初代天皇の数字について

 セム系の言語やギリシャ語などにおいては、アルファベットによる記数法が用いられる。シリア語においても、「A、B、G、……、θ」が「1、2、……、9」として用いられ、「Y、K、……、C」が「10、20、……、90」として用いられ、「Q、R、Σ、T」が「100、200、300、400」として用いられる。例えば「123」であれば、「QKG」と綴る。「222」であれば、「RKB」と綴る。
 ところが、仮に「QAKQA」という言葉があったとすると、「Q」は「100」で、「A」が「1」で、「K」は「20」だから、「100+1+20+100+1」と計算され、「QAKQA」の数価は「222」ということになる。仮に「RKB」が「RKB毎日放送」の略号、「QAKQA」の音写が「閣下」であれば、いずれも「222」という意味において、「閣下」という言葉が「RKB毎日放送」の別称に成り得る。
 全く同じではないが、数字の計算を背景に持つ表記が日本の萬葉集にも見られる。たとえば「鹿」や「猪」を意味する「しし」という語が、時として「十六」に作られる。この表記の前提には、言うまでもなく九九がある。「4×4」が「16」だからこそ、「しし」が「十六」と表記し得るのである。このような表記を含めて、いわゆる宛字的なものを一般に戯書(ざれがき)と呼んでいる。
 さて、問題は、日本の数え方である。生まれた瞬間を「一歳」と数え、それから一年を経た時点を「二歳」と数える。そういう数え方である。要するに座標軸の原点を「一」とする数え方だが、この場合、数学で言うところの単位元(identity element)は「二」であって、「一」ではない。つまり、満1歳が満A歳だとすれば、この「満A歳」は「二歳」であって、「一歳」ではない。
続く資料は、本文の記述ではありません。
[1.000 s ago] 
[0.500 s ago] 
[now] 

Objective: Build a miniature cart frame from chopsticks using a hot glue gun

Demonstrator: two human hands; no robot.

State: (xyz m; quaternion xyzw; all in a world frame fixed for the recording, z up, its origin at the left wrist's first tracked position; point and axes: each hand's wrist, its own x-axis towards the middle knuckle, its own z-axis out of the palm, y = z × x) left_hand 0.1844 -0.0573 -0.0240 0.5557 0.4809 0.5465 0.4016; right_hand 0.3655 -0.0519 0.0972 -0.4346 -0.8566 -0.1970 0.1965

    ・月宿としてのアルファベット(7月6日の稿)……「昴・畢」は「W ・Z」
    ・「狭井河」の「狭井」は「ZY」(7月7日の稿)……「昴・畢」は「7・8」


 少なくとも日本の資料においては、シリア語のアルファベットを、この方式で数えているようである。仮に「Y・K・L」が「井・鬼・柳」であれば、自動的に「W ・Z」は「昴・畢」ということになる。このことは、7月6日の【月宿としてのアルファベット】の稿で述べた。ところが、7月7日の【「狭井河」の「狭井」は「ZY」】の稿で触れた通り、釈日本紀所収の丹後国風土記逸文に「其七竪子者昴星也、其八竪子者畢星也」と出てくる。「昴」は七人、「畢」は八人、という話だが、これ即ち、「W」は七人、「Z」は八人、という話である。


   ・神武「虚」…………… 0……「虚」の字義に合致する
   ・綏靖「危」…………… 1
   ・安寧「室」……A…… 2
   ・懿徳「壁」……B…… 3
   ・孝昭「奎」……G…… 4
   ・孝安「婁」……D…… 5
   ・孝霊「胃」……H…… 6
   ・孝元「昴」……W…… 7……丹後国風土記「七竪子者昴星」
   ・開化「畢」……Z…… 8……丹後国風土記「八竪子者畢星」
   ・崇神「觜」……X…… 9
   ・垂仁「参」……θ……10
   ・景行「井」……Y…… 20
   ・成務「鬼」……K…… 30
   ・仲哀「柳」……L…… 40
   ・応神「星」……M…… 50……「XMθA」は「PMθA」との掛詞


 何度も述べてきた通り、日本書紀安閑天皇の御名代の記事における「牛」が二十八宿の「牛」であれば、「讃・珍・済・興・武」(履中から雄略まで)は「翼・軫・角・亢・氐」ということになり、記紀が初代天皇に位置づける神武は「虚」ということにもなるが、ここで「W ・Z」が「7・8」であれば、「A」(安寧)は「2」ということになり、記紀が初代天皇に位置づける神武は「0」ということにもなる。
 もし「A」(安寧)が「1」とすると、並び順から必然的に神武は「マイナス1」ということになるが、「マイナス1」というような概念が既に知られていたかどうか疑問があるし、知られていたとしても、その「マイナス1」を初代天皇に位置づける意味が分からない。それに対し、「虚」であるところの存在(つまり神武)が「0」であるというのは、漢字の「虚」の字義に即して一定の合理性を持つ。また、此処から始めることは少なくとも不自然ではない。


   ・「5」………「XMΣ」……………「PMθA」(借用語
   ・「50」………「XMΣOSR」または「XMΣYN」
   ・「500」………「XMΣMAA」


 6月20日の稿においては、「品陀和気」の「品陀」は「XMθA」(瘤を意味する)の音写であり、数字の「5」を意味する「PMθA」(ギリシャ語に由来するシリア語)との掛詞であることを述べた。「W ・Z」が「7・8」であれば、並び順から必然的に「M」は「50」ということになるが、これも合理的である。
 シリア語の「5」は「XMΣ」で、「10」は「OSR」で、「100」は「MAA」。したがって、「50」は「XMΣOSR」に作られ、「500」は「XMΣMAA」に作られる。「50」が「五十」に作られ、「500」が「五百」に作られるのと、表記方式は同じである。しかしまた「50」は「XMΣYN」にも作られ、この場合、「XMΣYN」(50)は「XMΣ」(5)の単なる語尾変化に他ならない。「50」であるところの天皇が、「PMθA」(5)を念頭に置きつつ「XMθA」(これの漢字による音写が「品陀」)と呼ばれるのは、まったく理に適っている。